Fright Note:
Gasp
14 June 2018

Early this afternoon, the power went out for a little while. Hours later, I still haven’t recovered.

It ought not to have been a surprise. I was told that Kathleen had been notified, via voicemail, by someone from the building’s management. Perhaps. I wasn’t going to waste any time staring into that particular black hole. Nor did I stick around to find out why the power was out. Renovations in one of the apartments on this line, presumably; although in all my years here a deliberate power outage has never occurred before. It was enough to know that the electricity would be turned on in half and hour to forty-five minutes. As it was. (Forty-five minutes.)
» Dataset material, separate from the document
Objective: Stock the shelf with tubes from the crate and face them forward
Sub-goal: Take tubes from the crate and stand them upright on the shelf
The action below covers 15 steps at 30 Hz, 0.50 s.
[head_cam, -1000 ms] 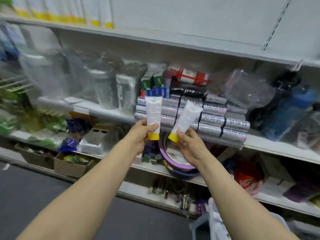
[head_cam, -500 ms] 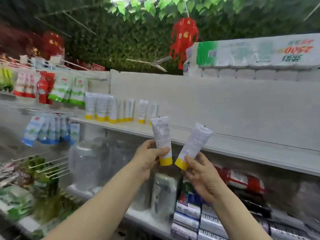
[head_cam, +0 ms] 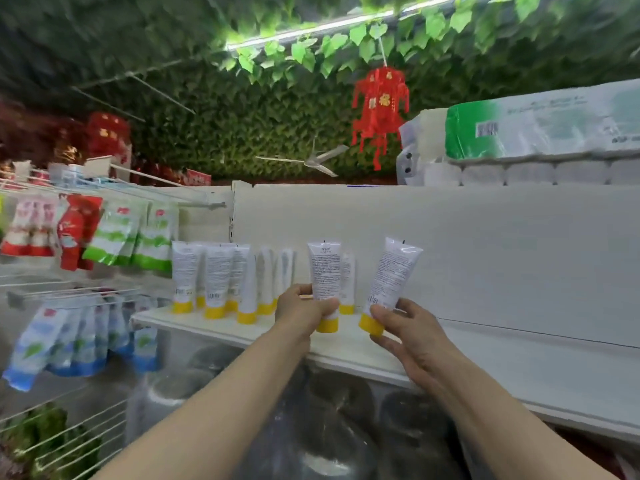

I had just sat down to read the Times. The lamp went out and the HVAC went silent. I saw that my bedside clock was dark. (When the power was restored, it told the correct time right away. It’s a miracle clock, to my ancient mind, capable of registering the two annual time changes automatically.) I called Kathleen. She had power (as did the cellphone network.) I opened the front door. The corridor was lighted as usual. As a neighbor down the hall let herself into her apartment, I asked if she had electricity, and she said yes. Then I went down to the management office — I did think twice about getting on the elevator — where I found out all I wanted to know. 

But I was very upset, viscerally anxious., and I ended up good for nothing for the rest of the day.

There’s a cartoon in this week’s New Yorker. The man at the head of a sort of chain gang turns to the woman bound behind him, as colossal robots wield whips and wreak urban devastation, and says, “Remember the other day, when this was considered unacceptable?” It wasn’t funny at all — not today.